Face à ce constat, l’attitude des professionnels diverge, signe de la grande confusion qui règne dans le secteur. Si, aujourd’hui, toutes les organisations professionnelles du bâtiment réclament la pérennisation de cette mesure qui a créé, directement ou indirectement, entre 46.000 et 55.000 emplois, toutes n’ont pas adopté la même situation face à la décision de Bruxelles.
A la Fédération Française du Bâtiment (FFB), on est relativement serein. Son président, Christian Baffy estime qu’en l’état actuel des choses, les professionnels peuvent continuer à établir des devis à 5,5%. La FFB espère tout de même que les choses changent et "qu’un véhicule juridique soit trouvé d'ici le 31 décembre".

La Confédération de l'artisanat et des petites entreprises du bâtiment (CAPEB) a indiqué qu’elle ferait également pression pour la mise en place d’un véhicule juridique qui permettrait d’éviter aux professionnels d’être dans l’illégalité dès l’année prochaine.
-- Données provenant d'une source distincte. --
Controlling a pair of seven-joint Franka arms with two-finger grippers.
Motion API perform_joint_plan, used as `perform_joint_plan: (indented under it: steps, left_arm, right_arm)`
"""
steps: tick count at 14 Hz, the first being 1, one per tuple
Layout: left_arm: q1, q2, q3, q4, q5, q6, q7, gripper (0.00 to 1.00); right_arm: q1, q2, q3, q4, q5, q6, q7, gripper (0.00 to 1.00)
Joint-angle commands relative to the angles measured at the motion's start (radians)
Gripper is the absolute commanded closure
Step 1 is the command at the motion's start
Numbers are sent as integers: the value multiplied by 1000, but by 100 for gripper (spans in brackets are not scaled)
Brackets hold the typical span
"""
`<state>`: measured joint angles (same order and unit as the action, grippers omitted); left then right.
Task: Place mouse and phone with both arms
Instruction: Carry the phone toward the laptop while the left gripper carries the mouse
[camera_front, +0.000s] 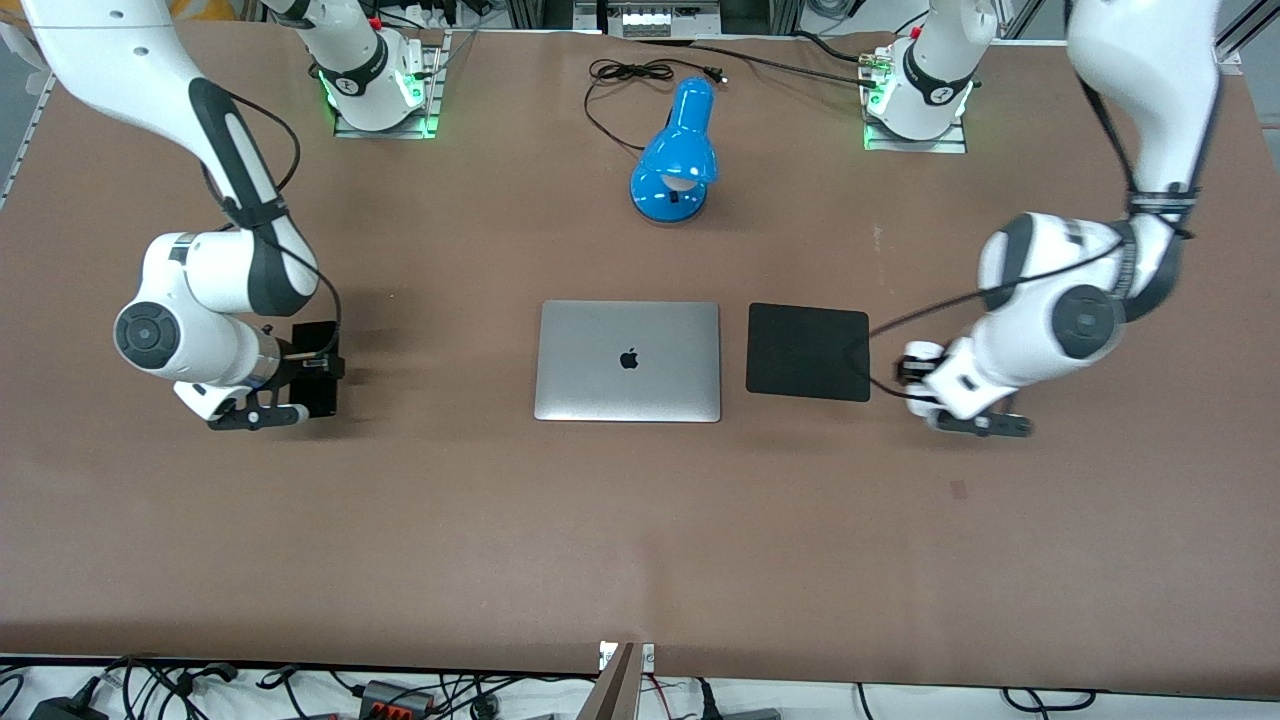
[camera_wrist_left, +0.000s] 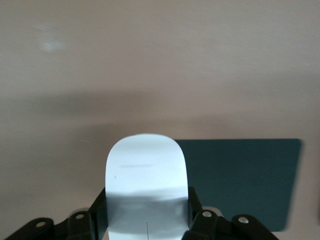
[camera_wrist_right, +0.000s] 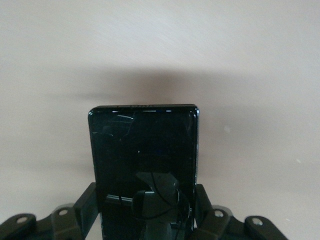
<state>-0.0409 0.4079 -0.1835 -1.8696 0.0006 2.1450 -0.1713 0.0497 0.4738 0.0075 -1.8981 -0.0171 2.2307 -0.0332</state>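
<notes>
Cables (camera_front: 180, 690) fringe the brown surface (camera_front: 640, 520). Left pincer (camera_wrist_left: 147, 227), hidden from the front by its arm, grasps the mouse (camera_wrist_left: 146, 175) beside the mouse pad (camera_front: 808, 352); right pincer (camera_wrist_right: 145, 220) grasps the phone (camera_wrist_right: 144, 155). Laptop (camera_front: 628, 361), then lamp (camera_front: 675, 155).

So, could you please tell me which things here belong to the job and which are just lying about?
Job:
- mouse, clamped in the left gripper
- phone, clamped in the right gripper

Lying about:
- laptop, closed
- mouse pad beside it
- blue lamp
</notes>
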Motion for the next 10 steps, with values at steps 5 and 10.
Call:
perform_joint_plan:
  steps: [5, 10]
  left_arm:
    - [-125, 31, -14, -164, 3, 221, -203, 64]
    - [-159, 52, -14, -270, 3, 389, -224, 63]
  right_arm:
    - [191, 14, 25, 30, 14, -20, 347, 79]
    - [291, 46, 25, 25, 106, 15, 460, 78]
La confédération a déjà écrit et demandé un rendez-vous avec Francis Mer, ministre de l’Economie et des Finances en ce sens. «Si rien n’est fait, notre profession se trouve dans un vide juridique total» estime Jean Lardin. «Et si aucune décision n'est prise d'ici là, il faudra bien appliquer la loi à compter du 1er janvier» poursuit-il en faisant référence à un taux plein de 19,6%.
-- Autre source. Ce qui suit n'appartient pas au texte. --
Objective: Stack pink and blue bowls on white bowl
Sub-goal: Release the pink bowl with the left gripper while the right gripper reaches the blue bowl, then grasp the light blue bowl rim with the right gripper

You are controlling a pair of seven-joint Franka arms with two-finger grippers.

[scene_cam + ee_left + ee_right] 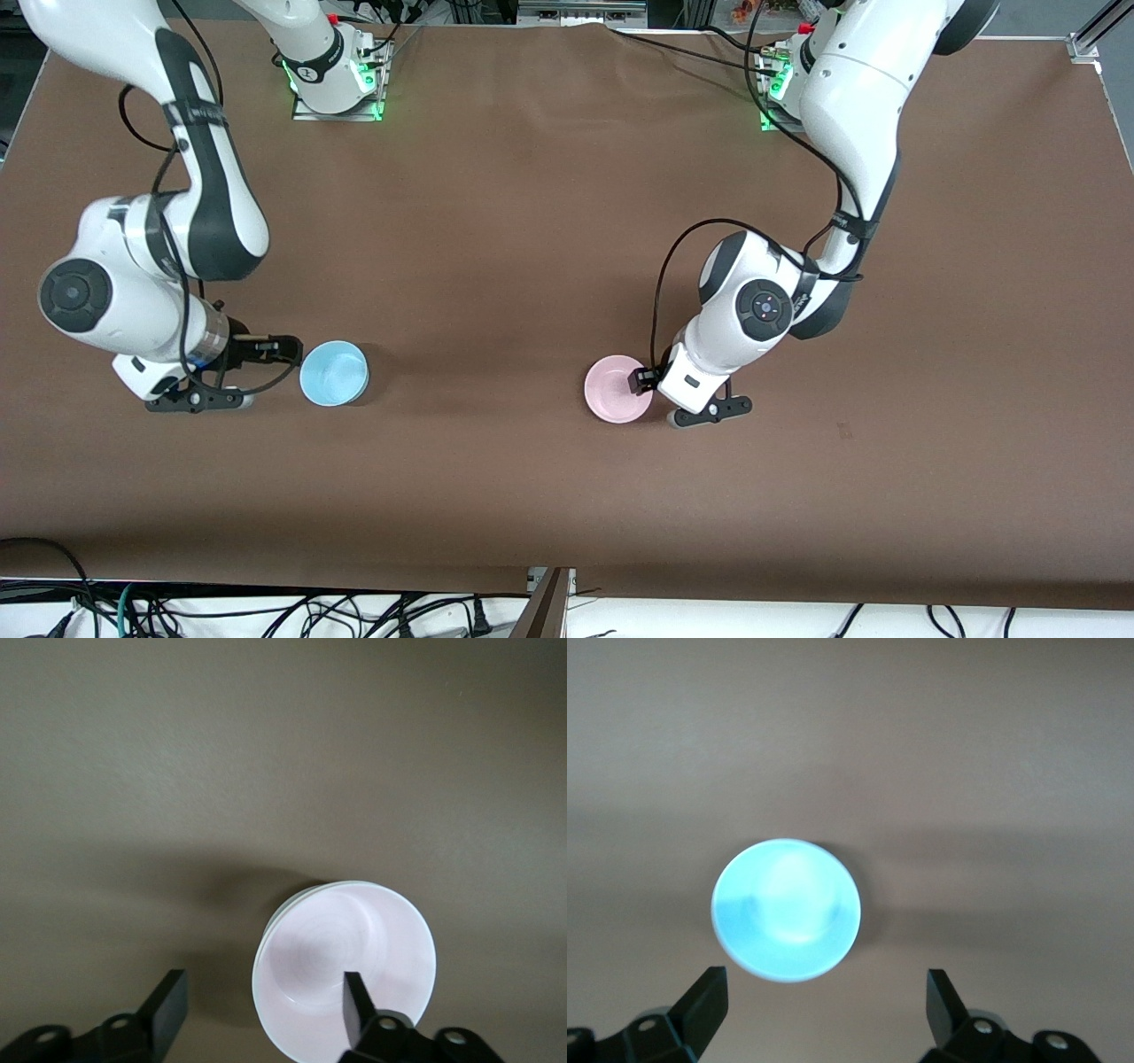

La CAPEB - qui, dès 1996, a été à l’initiative d’une TVA à taux réduit dans le bâtiment - a donc décidé de repartir au front. 400.000 cartes lettres avaient déjà été éditées par la confédération et distribuées à ses adhérents afin de convaincre M. Trémonti, président de l’Ecofin, du danger d’un retour en arrière. Pour convaincre la Commission, Jean Lardin promet une série de nouvelles actions dont la première se fera par l’intermédiaire d’une pleine page de publicité, dans le Figaro de mercredi et Le Monde de jeudi.
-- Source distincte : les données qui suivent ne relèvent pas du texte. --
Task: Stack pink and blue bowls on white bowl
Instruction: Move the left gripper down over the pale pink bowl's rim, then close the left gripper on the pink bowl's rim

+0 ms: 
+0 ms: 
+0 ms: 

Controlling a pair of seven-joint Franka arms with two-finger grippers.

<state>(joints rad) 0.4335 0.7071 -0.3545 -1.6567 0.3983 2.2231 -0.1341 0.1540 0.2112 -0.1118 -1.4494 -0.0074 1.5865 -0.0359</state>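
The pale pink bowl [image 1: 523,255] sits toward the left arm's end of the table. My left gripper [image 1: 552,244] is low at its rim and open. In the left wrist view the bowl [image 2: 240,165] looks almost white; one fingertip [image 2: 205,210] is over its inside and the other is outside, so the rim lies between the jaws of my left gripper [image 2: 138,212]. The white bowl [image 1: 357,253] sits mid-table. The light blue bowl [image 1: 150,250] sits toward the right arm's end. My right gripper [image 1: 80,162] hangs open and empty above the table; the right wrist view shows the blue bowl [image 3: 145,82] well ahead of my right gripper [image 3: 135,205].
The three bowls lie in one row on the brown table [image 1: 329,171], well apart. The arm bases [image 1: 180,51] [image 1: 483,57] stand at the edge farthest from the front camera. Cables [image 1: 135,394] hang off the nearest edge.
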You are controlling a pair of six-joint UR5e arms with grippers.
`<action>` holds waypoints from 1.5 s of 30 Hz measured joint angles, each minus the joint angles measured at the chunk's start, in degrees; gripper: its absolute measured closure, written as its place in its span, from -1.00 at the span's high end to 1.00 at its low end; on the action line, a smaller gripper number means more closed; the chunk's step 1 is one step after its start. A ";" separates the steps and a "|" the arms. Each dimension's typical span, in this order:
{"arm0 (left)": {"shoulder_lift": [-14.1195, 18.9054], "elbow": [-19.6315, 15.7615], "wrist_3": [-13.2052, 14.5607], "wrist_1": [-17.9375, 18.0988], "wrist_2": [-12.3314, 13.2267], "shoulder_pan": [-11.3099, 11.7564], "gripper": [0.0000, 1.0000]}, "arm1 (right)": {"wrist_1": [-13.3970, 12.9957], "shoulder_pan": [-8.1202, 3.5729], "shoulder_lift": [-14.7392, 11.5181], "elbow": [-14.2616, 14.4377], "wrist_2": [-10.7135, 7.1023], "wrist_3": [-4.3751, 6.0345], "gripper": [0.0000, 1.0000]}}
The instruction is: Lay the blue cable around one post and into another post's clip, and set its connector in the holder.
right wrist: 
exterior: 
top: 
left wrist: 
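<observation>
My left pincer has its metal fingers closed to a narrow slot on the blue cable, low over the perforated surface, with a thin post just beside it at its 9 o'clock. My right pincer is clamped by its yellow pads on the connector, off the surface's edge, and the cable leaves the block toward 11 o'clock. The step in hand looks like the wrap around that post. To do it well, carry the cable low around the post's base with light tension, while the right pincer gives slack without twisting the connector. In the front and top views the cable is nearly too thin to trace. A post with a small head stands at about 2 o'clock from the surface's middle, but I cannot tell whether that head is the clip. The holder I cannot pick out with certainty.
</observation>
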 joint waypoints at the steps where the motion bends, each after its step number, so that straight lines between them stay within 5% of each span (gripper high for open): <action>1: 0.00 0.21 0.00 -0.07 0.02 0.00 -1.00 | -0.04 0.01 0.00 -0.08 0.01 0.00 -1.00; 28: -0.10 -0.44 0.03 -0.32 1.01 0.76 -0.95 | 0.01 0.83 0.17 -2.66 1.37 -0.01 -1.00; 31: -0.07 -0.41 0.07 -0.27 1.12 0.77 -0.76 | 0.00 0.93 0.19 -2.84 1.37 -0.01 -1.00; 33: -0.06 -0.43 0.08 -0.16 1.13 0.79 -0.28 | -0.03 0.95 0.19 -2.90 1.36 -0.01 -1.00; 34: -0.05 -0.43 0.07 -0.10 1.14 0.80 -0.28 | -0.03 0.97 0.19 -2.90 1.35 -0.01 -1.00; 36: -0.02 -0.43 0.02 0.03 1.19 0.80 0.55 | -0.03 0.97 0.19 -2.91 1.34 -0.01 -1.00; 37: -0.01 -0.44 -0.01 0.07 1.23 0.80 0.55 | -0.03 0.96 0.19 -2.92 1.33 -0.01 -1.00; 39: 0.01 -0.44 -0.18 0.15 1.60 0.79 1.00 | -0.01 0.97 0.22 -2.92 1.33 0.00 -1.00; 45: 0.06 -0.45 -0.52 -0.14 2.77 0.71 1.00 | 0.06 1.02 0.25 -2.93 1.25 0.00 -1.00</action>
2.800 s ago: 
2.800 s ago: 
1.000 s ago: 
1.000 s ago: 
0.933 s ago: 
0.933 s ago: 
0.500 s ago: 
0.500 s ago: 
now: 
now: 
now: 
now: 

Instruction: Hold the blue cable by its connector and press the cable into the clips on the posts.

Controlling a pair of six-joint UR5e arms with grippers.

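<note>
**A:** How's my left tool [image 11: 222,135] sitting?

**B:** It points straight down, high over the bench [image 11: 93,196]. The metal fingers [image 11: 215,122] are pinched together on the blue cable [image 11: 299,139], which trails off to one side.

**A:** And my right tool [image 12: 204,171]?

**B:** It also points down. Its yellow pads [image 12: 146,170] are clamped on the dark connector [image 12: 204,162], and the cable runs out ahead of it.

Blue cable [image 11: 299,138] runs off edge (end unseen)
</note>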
Les arguments des professionnels en faveur d’un maintien d’un taux de TVA à 5,5% ne manquent pas. Selon la CAPEB, la baisse de la TVA a été répercutée à hauteur de 75% sous forme de baisse des prix directement profitable au consommateur. Les travaux à réaliser étant moins chers, les commandes ont augmenté et les professionnels estiment que le surcroît de chiffre d’affaires engendré par la mesure se situe entre 1,3 et 1,5 milliards d’euros par an. Le nombre d’emplois créés, directement ou indirectement, est compris entre 46.000 et 55.000 selon les méthodes d’estimation utilisées. Rapporté à l’Europe, le nombre d’emplois en jeu est de 250.000. Un bon nombre de ces emplois provient d’ailleurs de la réorientation du travail au noir dans l’économie officielle.